Eduardo Mahon, advogado criminalista, abordou em sua fala uma série de números que chamam atenção, sobre, por exemplo, os salários menores das mulheres em todos os cargos, os altos índices de mortalidade infantil entre indígenas, e culminou para a violência contra travestis e transexuais. Para ele, seria necessário alterar a lei do Feminicídio – já existente – para proteger também às mulheres não cis. “(...) após o grande avanço que a Lei Maria da Penha alcançou, surge agora o delito de feminicídio – uma outra medida legislativa de proteção especial. Visa proteger as mulheres, especificamente. O legislador infelizmente limitou-se às mulheres, não abrangendo as travestis. Ainda que as travestis tenham conquistado o direito de serem identificadas pela aparência social, da minha ótica, ainda falta serem contempladas especificamente pelo estatuto penal como vítimas especiais, alargando o dolo específico contra “mulher” para “contra alteridade sexual”, de forma a proteger o crossdresser, transexuais, travestis, gays, bissexuais etc. Uma palavra técnica, se me permitem: o novo inciso do art. 121 é definidor: “contra mulher” e, depois, o complemento: “por razões da condição de sexo feminino”. Não se utiliza a partícula alternativa, na qual haveria repercussão completamente diferente – contra mulher “ou” contra quem se vale da condição sexual feminina.
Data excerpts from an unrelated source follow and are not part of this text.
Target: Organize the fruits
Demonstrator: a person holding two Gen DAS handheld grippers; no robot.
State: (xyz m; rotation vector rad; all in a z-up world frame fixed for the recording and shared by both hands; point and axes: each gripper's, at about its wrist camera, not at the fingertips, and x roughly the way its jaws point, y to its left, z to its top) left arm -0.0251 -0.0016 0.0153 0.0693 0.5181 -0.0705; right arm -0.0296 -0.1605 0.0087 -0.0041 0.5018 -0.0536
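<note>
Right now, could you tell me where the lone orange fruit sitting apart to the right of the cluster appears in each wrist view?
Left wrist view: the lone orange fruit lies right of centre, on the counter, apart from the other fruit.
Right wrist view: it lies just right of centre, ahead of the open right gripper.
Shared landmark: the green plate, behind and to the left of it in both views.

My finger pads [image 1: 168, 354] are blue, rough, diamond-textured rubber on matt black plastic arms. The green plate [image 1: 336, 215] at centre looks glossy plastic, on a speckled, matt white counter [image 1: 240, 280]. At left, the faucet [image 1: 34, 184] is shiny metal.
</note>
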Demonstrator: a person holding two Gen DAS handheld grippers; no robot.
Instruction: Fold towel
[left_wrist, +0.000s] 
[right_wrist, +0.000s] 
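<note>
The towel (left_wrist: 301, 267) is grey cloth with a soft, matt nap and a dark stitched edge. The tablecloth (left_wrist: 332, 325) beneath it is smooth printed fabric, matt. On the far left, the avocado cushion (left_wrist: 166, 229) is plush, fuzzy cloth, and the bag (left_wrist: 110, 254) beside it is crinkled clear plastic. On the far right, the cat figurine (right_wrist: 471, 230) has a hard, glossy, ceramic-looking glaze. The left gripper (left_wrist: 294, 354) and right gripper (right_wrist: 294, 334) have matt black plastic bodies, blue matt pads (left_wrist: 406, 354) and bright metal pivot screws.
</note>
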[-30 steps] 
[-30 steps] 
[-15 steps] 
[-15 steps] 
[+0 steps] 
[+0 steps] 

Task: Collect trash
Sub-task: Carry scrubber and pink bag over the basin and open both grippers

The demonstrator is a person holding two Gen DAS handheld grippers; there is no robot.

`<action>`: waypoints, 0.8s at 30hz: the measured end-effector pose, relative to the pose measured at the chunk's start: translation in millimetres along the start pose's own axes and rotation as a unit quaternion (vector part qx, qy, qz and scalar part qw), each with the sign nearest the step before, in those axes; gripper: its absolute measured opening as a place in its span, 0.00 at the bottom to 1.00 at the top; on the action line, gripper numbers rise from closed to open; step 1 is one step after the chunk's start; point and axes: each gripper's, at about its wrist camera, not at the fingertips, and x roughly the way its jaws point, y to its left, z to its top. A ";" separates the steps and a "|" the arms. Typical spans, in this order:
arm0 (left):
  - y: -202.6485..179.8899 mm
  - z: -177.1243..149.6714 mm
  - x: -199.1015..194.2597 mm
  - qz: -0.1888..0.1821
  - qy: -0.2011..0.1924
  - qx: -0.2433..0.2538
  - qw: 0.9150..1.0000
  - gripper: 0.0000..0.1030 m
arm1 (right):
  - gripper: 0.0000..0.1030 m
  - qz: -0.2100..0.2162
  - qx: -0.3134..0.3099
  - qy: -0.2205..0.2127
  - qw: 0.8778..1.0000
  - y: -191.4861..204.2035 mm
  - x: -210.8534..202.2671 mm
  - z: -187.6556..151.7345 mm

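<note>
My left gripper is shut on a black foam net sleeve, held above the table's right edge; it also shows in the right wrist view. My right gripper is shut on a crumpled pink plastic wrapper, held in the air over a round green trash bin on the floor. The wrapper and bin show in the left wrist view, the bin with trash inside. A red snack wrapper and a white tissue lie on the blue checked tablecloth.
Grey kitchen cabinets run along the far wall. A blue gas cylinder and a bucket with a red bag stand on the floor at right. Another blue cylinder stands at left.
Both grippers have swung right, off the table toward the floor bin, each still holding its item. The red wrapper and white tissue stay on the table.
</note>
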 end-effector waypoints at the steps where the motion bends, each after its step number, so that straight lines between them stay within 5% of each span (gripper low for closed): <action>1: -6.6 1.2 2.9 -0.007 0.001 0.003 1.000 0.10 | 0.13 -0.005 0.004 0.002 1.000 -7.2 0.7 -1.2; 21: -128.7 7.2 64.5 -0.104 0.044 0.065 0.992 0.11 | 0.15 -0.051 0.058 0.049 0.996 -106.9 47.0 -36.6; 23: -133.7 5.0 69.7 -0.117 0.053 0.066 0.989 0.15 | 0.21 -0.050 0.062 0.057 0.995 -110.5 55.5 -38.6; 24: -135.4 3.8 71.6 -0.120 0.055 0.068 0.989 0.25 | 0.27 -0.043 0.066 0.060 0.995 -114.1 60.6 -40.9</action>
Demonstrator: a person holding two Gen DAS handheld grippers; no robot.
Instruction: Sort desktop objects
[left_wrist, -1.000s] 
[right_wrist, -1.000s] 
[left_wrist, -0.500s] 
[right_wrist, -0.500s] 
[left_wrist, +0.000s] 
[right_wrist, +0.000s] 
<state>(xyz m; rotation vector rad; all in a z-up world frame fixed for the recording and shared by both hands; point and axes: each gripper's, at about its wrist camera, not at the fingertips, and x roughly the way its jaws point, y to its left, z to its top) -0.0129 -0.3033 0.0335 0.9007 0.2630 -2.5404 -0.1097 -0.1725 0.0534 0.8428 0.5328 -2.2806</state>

Neste caso, o problema estaria resolvido, desde logo. O parágrafo 2º explica ainda melhor o contexto do feminicídio nas duas hipóteses já descritas: violência doméstica ou menosprezo da condição de mulher. Portanto, sem qualquer dúvida, a legislação está adstrita à mulher ou, no máximo, à transexual que se tornou mulher, obviamente. Não trata daqueles que se comportam, se vestem, vivem socialmente como mulheres, o que é uma pena, em nosso ponto de vista”.

Eduardo Mahon (Foto: Rogério Florentino / Olhar Direto)

De acordo com a assessoria da deputada Janaína Riva, tudo o que foi falado na Audiência será analisado e revertido em políticas públicas voltadas para a proteção da Mulher. Foram assassinadas em 2018 em Mato Grosso:

Kelly Cristina Lopes de Morais, Rosineide Maria de Sousa, Célia Cristina Ferreira, Edilene Coelho Santos, Maria Lopes dos Santos, Silvani Maria de Souza Menacho, Vanessa Tito Poquiviqui Ramos, Débora Pereira da Silva, Izabel Aparecida do Amaral, Viviane da Silva Ângelo, Rosidelma Cândido de Souza, Valira Ferreira, Giovana Sinopoli, Daniela de Oliveira Correa, Luzinete Soares de Oliveira, Meirieli Santiago, uma mulher identificada como Antônia, outra como Fátima, Nilde Silva e Andreia Dias.